If you argue that using the CR or debt ceiling hike to force a repeal of ObamaCare is a fool's errand that Obama won't agree to, what makes anyone think he'll simply agree to delaying the whole thing?
If he does agree to the delay it's because he recognizes that implementing it on the current schedule will be a disaster and put the whole program in jeopardy. Why should the GOP agree to give him time to get his act together and improve the chances of it working in the future?
What happens in a year? Will Republicans and conservatives who don't think this is a hill worth fighting on agree to fight on it next year? Considering their whole history is one of, "Just let us surrender one or two more times and then victory. Well, maybe four or five more times", I don't see why we should accept a promise not to pull the football out again in a year's time.
Pushing ObamaCare back a year beyond the midterms creates new problems.
It could push action into a lame duck Congress. Letting lame duck Congresses handle big issues generally doesn't work out to well for people trying to fight government expansions.
Imagine if the decision point is pushed beyond January 2015 and the GOP wins the Senate and the House. Then it will fall to the GOP to "fix" ObamaCare. This is what I think health care policy types on the right are hoping. They won't fight to repeal ObamaCare then, they will get to push their pet big government insurance programs. We'll either wind up with the GOP having co-ownership of ObamaCare or some bastardized version that is a fusion of ObamaCare and conservative ideas. That rickety structure will no doubt require greater and greater tinkering and fiddling, all the while the decision makers in DC will be handing out goodies to their friends to get votes and money.
The most ridiculous part of this whole idea is how terrible the negotiating plan is. Why in the world if you wanted to delay it a year wouldn't you embrace repeal at all costs as your opening bid? Right now the "delay" crowd is opening with their supposed desired end state. If you wind to wind up some place in a negotiation you don't start with that offer. You start further away so you can compromise to your preferred end.
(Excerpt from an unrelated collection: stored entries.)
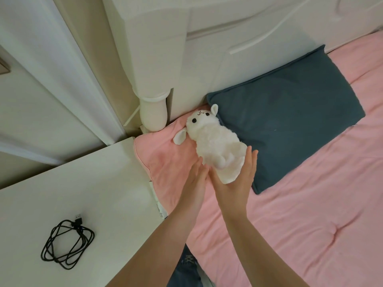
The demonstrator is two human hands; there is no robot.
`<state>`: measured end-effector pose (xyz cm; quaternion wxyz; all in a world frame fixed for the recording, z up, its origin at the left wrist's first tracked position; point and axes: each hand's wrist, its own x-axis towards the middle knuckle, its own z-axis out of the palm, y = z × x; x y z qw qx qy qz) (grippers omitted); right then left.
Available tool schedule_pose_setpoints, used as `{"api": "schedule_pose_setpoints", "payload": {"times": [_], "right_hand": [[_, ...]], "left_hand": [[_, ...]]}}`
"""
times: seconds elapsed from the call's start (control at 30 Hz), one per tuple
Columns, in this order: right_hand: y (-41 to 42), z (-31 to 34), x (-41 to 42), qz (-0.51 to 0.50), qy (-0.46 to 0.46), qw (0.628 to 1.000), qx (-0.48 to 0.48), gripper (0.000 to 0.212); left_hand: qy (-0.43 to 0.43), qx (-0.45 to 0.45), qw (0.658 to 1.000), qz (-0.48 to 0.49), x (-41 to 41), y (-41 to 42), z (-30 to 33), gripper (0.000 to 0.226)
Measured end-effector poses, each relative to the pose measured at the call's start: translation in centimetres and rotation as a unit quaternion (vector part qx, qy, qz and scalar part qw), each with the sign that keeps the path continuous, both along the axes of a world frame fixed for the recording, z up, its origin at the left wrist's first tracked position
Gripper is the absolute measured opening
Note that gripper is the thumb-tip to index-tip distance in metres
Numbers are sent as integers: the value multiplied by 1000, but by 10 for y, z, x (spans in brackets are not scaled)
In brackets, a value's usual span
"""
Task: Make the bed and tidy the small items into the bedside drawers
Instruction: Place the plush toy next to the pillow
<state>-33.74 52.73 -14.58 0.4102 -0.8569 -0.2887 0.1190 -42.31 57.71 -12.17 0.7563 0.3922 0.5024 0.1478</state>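
Observation:
A white plush lamb (211, 141) lies on the pink quilt (300, 214) at the head of the bed, its head toward the headboard. My left hand (194, 179) touches its lower left side with straight fingers. My right hand (238, 181) cups its bottom end from the right, fingers straight. A dark blue pillow (290, 112) lies just right of the lamb against the headboard. A coiled black USB cable (66, 244) rests on the white bedside table (93, 193) at the left.
The white headboard (228, 38) with its round post (153, 114) stands behind the bed. A white door frame runs along the left. Blue jeans show between the table and the bed at the bottom.

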Motion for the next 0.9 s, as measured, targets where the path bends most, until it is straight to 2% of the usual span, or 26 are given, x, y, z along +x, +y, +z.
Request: {"api": "schedule_pose_setpoints", "payload": {"times": [0.13,0.37,0.57,0.63,0.77,0.9], "right_hand": [[-1,4,-7,7,21,1000,16,101],[-2,10,-9,8,37,999,27,94],[2,11,-6,12,123,991,44,86],[5,6,-2,16,121,992,29,80],[10,-13,9,25,81,996,-33,56],[12,-9,20,-20,68,996,-45,26]], "left_hand": [[-6,-6,1000,20,-3,-2,0,31],[1,-23,999,35,-8,-6,-4,46],[9,-41,998,54,-9,-3,-6,46],[4,-44,998,50,-10,-2,-9,50],[-2,-42,999,28,-15,0,-16,46],[11,-32,999,4,-7,4,-17,21]]}}
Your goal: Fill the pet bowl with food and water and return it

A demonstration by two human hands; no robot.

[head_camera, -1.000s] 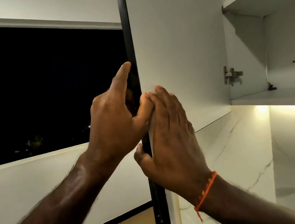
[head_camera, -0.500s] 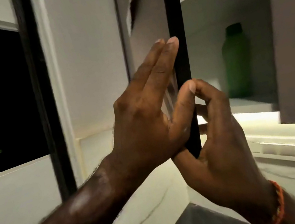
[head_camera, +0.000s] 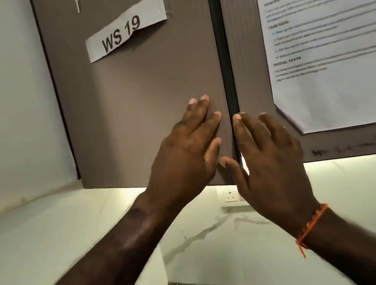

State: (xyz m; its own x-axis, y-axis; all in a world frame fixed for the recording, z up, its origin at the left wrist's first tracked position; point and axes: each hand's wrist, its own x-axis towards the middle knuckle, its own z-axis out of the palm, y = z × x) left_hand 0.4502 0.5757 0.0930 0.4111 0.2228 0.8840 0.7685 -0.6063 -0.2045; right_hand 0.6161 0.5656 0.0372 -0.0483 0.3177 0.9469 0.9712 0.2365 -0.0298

As Ace has said many times, the GOP needs to stop reading the stage directions as if they are in the script.
I'm sure Obama and the Senate Democrats are having fun watching the GOP negotiate against itself before negotiating with them. Can't anyone play this game?
The GOP has been moving away from repealing ObamaCare almost from Day 1. Until someone makes the case that kicking the can down the road makes repeal more likely I'm going to consider "delay" just another attempt to make that surrender seem palatable while protecting GOP office holders from a backlash by the base.
If you want to get rid of ObamaCare, the only way to do that is...to get rid of ObamaCare. Everything else is excuse making.
But I guess there no possible way the GOP could ever stand up to the Obama juggernaut. You know, the one currently underwater on almost every issue in the latest Gallup poll.
If the GOP is going to constantly be afraid of its own shadow, what good are they?
Added: Yes, I know people will say "but you opposed the shutdown route last time! You're a hypocrite!". Let me just note that there was a little thing called an election between then and now. I thought a shutdown of the government would hurt the GOP's chances in 2012. Turns out they managed to do that all by themselves.
A shutdown was always a last ditch, long shot effort. Well, that's where we are now. We weren't there in 2011.